"""

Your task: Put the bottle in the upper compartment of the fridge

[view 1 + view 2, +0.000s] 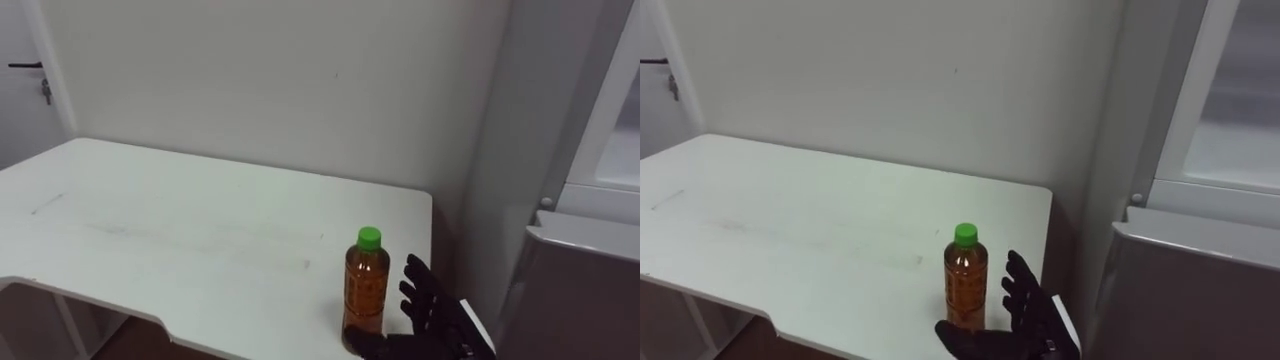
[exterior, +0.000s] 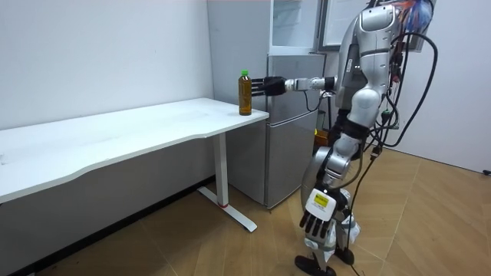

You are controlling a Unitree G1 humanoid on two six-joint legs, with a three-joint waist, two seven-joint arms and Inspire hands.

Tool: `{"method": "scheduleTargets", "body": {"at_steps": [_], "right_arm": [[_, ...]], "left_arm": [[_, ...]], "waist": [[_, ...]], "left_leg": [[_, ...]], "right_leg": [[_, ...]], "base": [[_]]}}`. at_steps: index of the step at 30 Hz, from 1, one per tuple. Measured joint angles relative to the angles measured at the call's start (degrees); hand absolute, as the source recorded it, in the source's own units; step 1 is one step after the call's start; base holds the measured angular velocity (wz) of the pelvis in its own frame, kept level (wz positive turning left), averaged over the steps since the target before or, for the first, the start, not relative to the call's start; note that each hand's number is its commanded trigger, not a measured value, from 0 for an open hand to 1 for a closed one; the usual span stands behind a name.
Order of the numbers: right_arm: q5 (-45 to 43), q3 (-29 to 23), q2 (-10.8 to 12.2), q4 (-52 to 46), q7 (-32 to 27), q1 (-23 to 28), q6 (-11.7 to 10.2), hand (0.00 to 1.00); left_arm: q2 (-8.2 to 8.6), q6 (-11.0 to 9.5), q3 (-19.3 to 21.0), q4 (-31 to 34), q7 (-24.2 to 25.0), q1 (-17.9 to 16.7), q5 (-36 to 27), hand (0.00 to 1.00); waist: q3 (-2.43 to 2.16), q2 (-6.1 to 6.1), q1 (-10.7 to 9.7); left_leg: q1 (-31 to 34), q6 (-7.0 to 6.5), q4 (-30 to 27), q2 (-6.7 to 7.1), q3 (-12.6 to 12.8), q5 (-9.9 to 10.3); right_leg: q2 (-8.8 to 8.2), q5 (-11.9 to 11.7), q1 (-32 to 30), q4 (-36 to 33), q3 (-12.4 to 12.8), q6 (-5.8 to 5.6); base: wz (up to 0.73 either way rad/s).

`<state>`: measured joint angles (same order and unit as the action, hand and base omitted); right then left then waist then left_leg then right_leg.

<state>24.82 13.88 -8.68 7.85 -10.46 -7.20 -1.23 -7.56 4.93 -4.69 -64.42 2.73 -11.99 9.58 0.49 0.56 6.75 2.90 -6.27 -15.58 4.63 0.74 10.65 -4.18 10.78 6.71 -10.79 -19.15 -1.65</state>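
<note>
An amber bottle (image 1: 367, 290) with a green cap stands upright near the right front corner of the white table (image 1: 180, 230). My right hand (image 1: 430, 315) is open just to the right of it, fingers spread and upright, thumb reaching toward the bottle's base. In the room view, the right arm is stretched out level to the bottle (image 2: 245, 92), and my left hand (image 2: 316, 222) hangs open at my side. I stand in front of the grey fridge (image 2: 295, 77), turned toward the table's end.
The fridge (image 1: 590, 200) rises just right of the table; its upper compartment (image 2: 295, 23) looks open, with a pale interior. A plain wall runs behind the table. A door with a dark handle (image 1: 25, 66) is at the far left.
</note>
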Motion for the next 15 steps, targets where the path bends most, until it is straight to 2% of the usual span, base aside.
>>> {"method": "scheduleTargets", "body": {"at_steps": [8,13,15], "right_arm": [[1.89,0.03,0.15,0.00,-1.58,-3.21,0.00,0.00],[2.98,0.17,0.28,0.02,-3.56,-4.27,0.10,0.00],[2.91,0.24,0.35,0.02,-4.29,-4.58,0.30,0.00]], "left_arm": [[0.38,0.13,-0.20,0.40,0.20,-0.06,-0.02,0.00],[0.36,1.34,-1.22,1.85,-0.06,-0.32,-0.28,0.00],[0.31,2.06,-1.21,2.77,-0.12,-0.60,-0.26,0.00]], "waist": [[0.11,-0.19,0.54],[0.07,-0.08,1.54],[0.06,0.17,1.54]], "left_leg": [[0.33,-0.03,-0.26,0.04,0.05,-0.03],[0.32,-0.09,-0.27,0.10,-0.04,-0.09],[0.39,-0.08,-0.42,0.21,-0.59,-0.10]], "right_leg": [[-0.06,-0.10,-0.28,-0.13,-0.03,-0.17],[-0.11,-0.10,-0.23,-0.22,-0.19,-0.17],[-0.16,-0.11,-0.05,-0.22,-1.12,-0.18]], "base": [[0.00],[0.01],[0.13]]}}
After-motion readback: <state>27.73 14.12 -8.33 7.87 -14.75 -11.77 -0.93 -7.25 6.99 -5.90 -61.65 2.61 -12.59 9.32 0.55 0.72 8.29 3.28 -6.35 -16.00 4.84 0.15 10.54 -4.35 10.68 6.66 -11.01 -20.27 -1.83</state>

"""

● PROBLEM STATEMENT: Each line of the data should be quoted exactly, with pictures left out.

● SOLUTION FOR THIS TASK:
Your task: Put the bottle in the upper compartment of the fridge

[view 1 + view 2, +0.000s] 
[exterior, +0.000s] 

You are controlling a Unitree G1 humanoid on two six-joint legs, with a three-joint waist, two seven-joint arms and Inspire hands.

Tool: `{"method": "scheduleTargets", "body": {"at_steps": [_], "right_arm": [[_, ...]], "left_arm": [[_, ...]], "waist": [[_, ...]], "left_leg": [[_, ...]], "right_leg": [[_, ...]], "base": [[_]]}}`. at_steps: index of the step at 30 Hz, from 1, one per tuple. Measured joint angles relative to the angles measured at the call's start (degrees); hand absolute, as the source recorded it, in the source's own units; step 1 is one step after the call's start; base holds the measured angular velocity (wz) of the pelvis in its own frame, kept level (wz positive turning left), averaged over the steps since the target before or, for the first, the start, not relative to the call's start; note that each hand's number is its commanded trigger, not a measured value, from 0 for an open hand to 1 for a closed one; the usual span stands behind a name.
Order of the numbers: right_arm: q5 (-45 to 43), q3 (-29 to 23), q2 (-10.8 to 12.2), q4 (-52 to 46), q7 (-32 to 27), q1 (-23 to 28), q6 (-11.7 to 10.2), hand (0.00 to 1.00); left_arm: q2 (-8.2 to 8.6), q6 (-11.0 to 9.5), q3 (-19.3 to 21.0), q4 (-31 to 34), q7 (-24.2 to 25.0), q1 (-17.9 to 16.7), q5 (-36 to 27), hand (0.00 to 1.00); waist: q3 (-2.43 to 2.16), q2 (-6.1 to 6.1), q1 (-10.7 to 9.7); left_leg: q1 (-31 to 34), q6 (-7.0 to 6.5), q4 (-30 to 27), q2 (-6.7 to 7.1), q3 (-12.6 to 12.8), q5 (-9.9 to 10.3); right_leg: q2 (-8.8 to 8.2), q5 (-11.9 to 11.7), q1 (-32 to 30), q4 (-36 to 33), q3 (-12.4 to 12.8), q6 (-5.8 to 5.6); base: wz (up to 0.73 either way rad/s).

`<state>`: measured joint angles (same order and unit as the action, hand and base omitted); right then left then waist then left_leg then right_leg.

<state>24.82 13.88 -8.68 7.85 -10.46 -7.20 -1.23 -7.56 4.93 -4.69 -64.42 2.73 -11.99 9.58 0.49 0.56 6.75 2.90 -6.27 -15.58 4.63 0.74 10.65 -4.18 10.78 6.71 -10.79 -19.15 -1.65</state>
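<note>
An amber bottle (image 1: 367, 290) with a green cap stands upright near the right front corner of the white table (image 1: 180, 230). My right hand (image 1: 430, 315) is open just to the right of it, fingers spread and upright, thumb reaching toward the bottle's base. In the room view, the right arm is stretched out level to the bottle (image 2: 245, 92), and my left hand (image 2: 316, 222) hangs open at my side. I stand in front of the grey fridge (image 2: 295, 77), turned toward the table's end.
The fridge (image 1: 590, 200) rises just right of the table; its upper compartment (image 2: 295, 23) looks open, with a pale interior. A plain wall runs behind the table. A door with a dark handle (image 1: 25, 66) is at the far left.
</note>
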Motion for the next 15 steps, targets where the path bends most, until it is straight to 2% of the usual span, base aside.
>>> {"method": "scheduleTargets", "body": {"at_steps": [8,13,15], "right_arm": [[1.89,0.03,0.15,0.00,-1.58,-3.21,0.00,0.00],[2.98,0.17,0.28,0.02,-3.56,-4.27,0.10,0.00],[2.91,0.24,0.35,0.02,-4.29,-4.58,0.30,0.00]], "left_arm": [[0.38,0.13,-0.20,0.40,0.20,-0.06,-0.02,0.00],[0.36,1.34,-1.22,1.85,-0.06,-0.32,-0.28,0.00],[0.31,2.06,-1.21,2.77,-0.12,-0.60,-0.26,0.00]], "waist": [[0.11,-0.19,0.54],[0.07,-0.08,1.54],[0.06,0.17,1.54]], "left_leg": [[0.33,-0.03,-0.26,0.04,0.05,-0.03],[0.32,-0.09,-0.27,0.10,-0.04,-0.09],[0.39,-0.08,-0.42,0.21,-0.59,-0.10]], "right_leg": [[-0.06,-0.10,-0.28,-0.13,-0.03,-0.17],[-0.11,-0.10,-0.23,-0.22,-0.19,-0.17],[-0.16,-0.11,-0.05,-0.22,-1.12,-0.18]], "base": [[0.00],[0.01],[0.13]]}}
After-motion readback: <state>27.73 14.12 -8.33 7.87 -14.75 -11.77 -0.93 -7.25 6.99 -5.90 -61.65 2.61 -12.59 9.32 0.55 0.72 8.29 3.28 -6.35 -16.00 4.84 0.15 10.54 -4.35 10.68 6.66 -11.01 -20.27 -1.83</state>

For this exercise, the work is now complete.